The Silence of Our Friends

A guest post written by Clint Searcy

Today is Martin Luther King Day. Looking back it can be difficult for younger people to understand why any caring person would comply with the unfair rules of segregation that Dr. King worked to remove. How is it that the majority of people would tolerate such pettiness as not allowing everyone to use the same bathroom or water fountains, or eat at the same counter?  How was it ever possible that certain types of people were welcome to spend money in a business but were not permitted to enter that business through the front door?

If I told you today there was still a business in your neighborhood with a physical barrier outside it's door to prevent a minority from coming in you would most likely be outraged. Surely, you would refuse to do business in that establishment.

So my question is this. Why do you? 

Despite the widely held notion to the contrary, the ADA does not guarantee wheelchair accessibility. In most of the cases I have encountered over the years it is neither difficult  nor expensive to address accessibility issues for wheelchairs.  While historical preservation laws can sometimes stand in the way of progress on these issues the biggest and most difficult obstacle to overcome is indifference.

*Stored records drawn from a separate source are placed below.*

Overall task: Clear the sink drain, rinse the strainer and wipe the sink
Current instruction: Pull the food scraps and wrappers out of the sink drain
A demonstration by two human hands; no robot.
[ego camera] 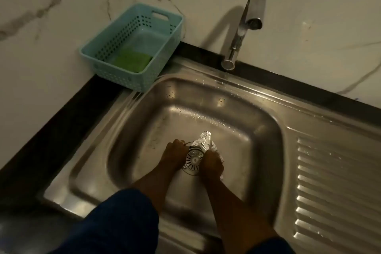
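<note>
Strainer point(192, 161) held by both hands in the sink point(206, 113), under running water

Left hand point(174, 155) is closed on the left edge of the strainer, right hand point(211, 164) is closed on its right edge. Water point(205, 139) falls on the strainer's far side and splashes. Tap point(245, 27) stands behind the sink, at the wall. Basket point(132, 47) sits at the far left corner of the sink, with a green sponge point(133, 61) inside
</note>
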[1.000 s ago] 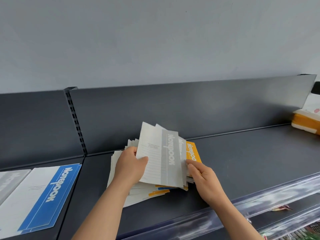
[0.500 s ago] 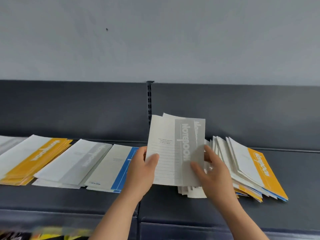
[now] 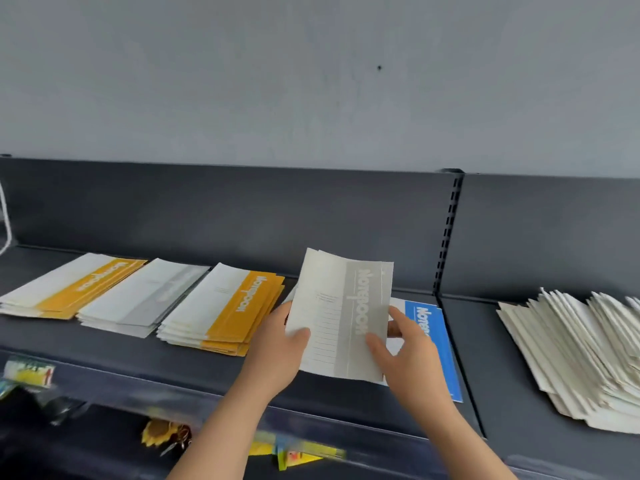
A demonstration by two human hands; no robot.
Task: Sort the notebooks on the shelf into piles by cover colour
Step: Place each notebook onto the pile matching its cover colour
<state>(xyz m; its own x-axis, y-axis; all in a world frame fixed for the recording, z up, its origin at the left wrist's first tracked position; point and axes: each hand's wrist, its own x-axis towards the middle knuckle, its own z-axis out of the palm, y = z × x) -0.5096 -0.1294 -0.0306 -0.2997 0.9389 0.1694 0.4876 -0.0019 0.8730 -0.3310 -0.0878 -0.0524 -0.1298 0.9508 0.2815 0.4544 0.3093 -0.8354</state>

Most people lack sufficient awareness of the true scope of the problem. Others simply turn a blind eye to it. Neither is acceptable. It's time to end inequality for all minorities, and that includes people with physical disabilities.The Civil Rights Movement and Marriage Equality for LGBT were only successful because of the support of good-hearted, forward thinking people that were friends to the cause.  Look around, speak up, and walk out of places that are inaccessible to wheelchairs. Stop supporting this kind of segregation.